Volgens vaste rechtspraak (uitspraak van 26 juli 2016, ECLI:NL:CRVB:2016:2818) is het verrichten van op geld waardeerbare activiteiten een omstandigheid die voor het recht op bijstand van belang kan zijn, ongeacht de intentie waarmee die werkzaamheden worden verricht en ongeacht of uit die werkzaamheden daadwerkelijk inkomsten worden genoten. Van betekenis is in dit verband dat voor de verlening van bijstand, gelet op het bepaalde in artikel 31, eerste lid, in verbinding met artikel 32, eerste lid, van de WWB, niet alleen van belang is het inkomen waarover de betrokkene daadwerkelijk beschikt, maar ook het inkomen waarover hij redelijkerwijs kan beschikken. Dit betekent dat op geld waardeerbare activiteiten in het kader van de inlichtingenverplichting bij het college gemeld dienen te worden.
4.3.1
De werkzaamheden die appellante heeft verricht als huishoudelijke hulp zijn in het economisch verkeer op geld waardeerbaar.
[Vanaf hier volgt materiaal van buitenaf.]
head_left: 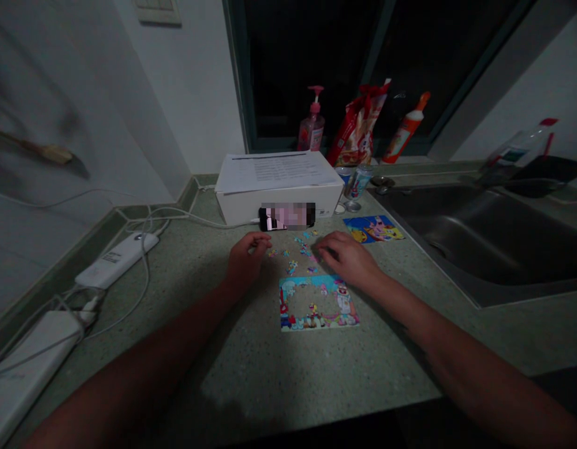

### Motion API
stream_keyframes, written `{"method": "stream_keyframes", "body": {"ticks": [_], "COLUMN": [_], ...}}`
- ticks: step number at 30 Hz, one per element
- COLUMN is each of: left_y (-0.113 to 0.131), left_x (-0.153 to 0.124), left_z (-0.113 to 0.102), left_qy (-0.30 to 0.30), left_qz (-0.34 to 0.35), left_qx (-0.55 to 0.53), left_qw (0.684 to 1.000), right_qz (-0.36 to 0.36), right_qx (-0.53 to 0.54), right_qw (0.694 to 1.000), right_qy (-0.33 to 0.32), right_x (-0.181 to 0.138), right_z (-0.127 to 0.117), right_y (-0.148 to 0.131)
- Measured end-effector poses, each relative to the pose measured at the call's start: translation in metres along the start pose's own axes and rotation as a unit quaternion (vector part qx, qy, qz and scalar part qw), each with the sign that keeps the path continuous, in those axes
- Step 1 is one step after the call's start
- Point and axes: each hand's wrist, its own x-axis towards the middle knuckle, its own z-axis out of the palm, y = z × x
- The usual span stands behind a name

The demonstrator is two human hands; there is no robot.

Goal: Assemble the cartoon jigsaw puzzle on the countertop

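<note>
A partly filled jigsaw puzzle [284, 305] lies flat on the counter, its border joined around a largely bare middle. Loose puzzle pieces [292, 267] are scattered just behind it. My left hand [246, 257] rests at the left of these pieces, fingers loosely bent and apart, no piece visible in it. On the other side, my right hand [349, 257] hovers by the pieces with bent, parted fingers; its fingertips are close to a pinkish piece, and I see nothing gripped. Behind my right hand lies a colourful cartoon picture card [375, 229].
A phone [288, 217] leans against a white box [241, 202] topped with papers. Cans [360, 182] stand beside the box. At right is a metal sink [494, 237]. Power strips [117, 259] and white cables run along the left. A pump bottle [311, 125] stands at the window.
</note>
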Motion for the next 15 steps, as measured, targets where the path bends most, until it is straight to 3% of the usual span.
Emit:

Uit de eigen verklaringen van appellante en de door de getuigen afgelegde verklaringen in het strafrechtelijk onderzoek blijkt dat appellante voor deze werkzaamheden geld heeft ontvangen. Omdat appellante van de werkzaamheden aan het college geen opgave heeft gedaan, heeft zij de in artikel 17 van de WWB neergelegde inlichtingenverplichting geschonden. De inlichtingenverplichting is een objectief geformuleerde verplichting, waarbij verwijtbaarheid geen rol speelt. Dit betekent dat zowel het betoog dat de schending appellante vanwege haar psychische gesteldheid niet valt te verwijten, als het betoog dat het college een nader onderzoek naar haar psychische gesteldheid had moeten instellen om de verwijtbaarheid te kunnen beoordelen, geen doel treft. Anders dan appellante meent, heeft het college geen ruimte voor een belangenafweging bij het besluit tot intrekking indien, zoals in het onderhavige geval niet in geschil is, de schending van de inlichtingenverplichting ertoe heeft geleid dat het recht op bijstand niet kan worden vastgesteld.
4.4.
Uit 4.1 tot en met 4.3.1 volgt dat het hoger beroep niet slaagt. De aangevallen uitspraak zal daarom worden bevestigd.
5. Voor een veroordeling in de proceskosten bestaat geen aanleiding.

BESLISSING

De Centrale Raad van Beroep bevestigt de aangevallen uitspraak.
Deze uitspraak is gedaan door O.L.H.W.I. Korte als voorzitter en J.N.A. Bootsma en
M. Schoneveld als leden, in tegenwoordigheid van S.A. de Graaff als griffier. De beslissing is uitgesproken in het openbaar op 13 maart 2018.